What you need to do. The word "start" marks the lines to keep; find each one in the data and copy it.

Items from a data source
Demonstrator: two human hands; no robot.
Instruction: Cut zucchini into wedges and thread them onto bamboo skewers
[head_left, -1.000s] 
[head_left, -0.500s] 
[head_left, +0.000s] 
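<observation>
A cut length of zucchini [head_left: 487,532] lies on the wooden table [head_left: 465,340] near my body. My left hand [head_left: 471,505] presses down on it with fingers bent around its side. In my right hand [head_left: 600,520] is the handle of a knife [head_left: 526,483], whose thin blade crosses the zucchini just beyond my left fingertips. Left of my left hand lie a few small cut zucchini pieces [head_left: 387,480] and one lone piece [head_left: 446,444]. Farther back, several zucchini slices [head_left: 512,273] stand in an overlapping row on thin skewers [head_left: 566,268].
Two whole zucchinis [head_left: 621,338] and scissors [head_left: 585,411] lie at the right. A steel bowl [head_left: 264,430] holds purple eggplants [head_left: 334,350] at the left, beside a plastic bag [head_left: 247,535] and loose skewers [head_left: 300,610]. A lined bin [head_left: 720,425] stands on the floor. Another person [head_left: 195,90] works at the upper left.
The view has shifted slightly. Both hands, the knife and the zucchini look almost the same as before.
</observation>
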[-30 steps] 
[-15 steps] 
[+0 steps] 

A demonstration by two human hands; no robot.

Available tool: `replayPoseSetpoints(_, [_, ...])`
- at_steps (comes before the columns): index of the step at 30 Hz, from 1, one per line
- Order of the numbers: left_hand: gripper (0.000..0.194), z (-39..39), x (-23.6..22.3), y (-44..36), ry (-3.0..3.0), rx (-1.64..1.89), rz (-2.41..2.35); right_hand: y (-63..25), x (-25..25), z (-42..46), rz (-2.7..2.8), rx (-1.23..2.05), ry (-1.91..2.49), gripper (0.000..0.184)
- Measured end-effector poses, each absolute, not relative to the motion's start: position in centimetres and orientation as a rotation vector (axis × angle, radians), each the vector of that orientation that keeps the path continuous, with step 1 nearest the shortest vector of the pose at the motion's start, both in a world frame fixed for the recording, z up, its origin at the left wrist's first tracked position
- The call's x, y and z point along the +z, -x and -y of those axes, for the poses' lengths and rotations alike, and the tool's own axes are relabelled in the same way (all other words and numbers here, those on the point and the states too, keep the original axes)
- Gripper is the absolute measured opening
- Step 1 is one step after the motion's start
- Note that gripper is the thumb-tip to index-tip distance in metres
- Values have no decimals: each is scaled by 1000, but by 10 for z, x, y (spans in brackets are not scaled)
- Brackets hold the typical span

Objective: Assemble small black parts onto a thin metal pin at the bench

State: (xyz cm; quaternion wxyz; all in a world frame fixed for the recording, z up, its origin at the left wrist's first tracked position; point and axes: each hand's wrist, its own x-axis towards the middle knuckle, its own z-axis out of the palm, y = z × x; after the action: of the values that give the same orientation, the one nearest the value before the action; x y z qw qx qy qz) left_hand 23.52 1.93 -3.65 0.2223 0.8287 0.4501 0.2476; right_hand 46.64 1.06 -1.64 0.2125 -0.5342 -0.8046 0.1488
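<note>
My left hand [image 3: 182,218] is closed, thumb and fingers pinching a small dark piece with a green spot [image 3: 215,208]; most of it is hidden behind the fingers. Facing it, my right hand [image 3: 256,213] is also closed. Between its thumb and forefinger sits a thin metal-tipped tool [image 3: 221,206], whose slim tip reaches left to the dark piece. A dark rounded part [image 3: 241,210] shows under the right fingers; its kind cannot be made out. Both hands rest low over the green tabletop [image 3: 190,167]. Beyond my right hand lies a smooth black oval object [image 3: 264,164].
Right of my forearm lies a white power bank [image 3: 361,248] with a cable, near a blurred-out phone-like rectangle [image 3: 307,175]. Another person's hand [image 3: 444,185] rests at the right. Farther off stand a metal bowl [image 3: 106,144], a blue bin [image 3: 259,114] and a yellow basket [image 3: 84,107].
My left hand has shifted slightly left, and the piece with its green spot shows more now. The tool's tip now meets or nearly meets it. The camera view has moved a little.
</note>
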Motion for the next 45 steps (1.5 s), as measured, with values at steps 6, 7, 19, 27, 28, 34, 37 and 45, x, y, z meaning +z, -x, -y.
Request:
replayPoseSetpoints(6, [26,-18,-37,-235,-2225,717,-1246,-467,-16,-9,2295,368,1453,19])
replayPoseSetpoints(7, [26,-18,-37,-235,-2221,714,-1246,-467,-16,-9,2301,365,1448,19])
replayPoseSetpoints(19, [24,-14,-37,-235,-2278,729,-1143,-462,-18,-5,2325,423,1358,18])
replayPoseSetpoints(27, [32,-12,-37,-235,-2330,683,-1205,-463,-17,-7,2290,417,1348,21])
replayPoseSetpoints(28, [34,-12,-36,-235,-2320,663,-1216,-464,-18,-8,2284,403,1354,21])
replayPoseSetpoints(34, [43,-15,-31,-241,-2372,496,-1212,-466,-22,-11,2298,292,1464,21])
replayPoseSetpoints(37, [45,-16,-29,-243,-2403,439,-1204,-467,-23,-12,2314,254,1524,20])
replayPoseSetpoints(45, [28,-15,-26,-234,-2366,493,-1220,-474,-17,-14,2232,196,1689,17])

Solution.
- Measured end-effector poses, each absolute, not relative to the motion's start: position in centimetres and orientation as a rotation vector (axis × angle, radians), each the vector of that orientation that keeps the path continuous, with step 1 nearest the shortest vector of the pose at the motion's start, both in a world frame fixed for the recording, z up, its origin at the left wrist's first tracked position
- Step 1 is one step after the motion's start

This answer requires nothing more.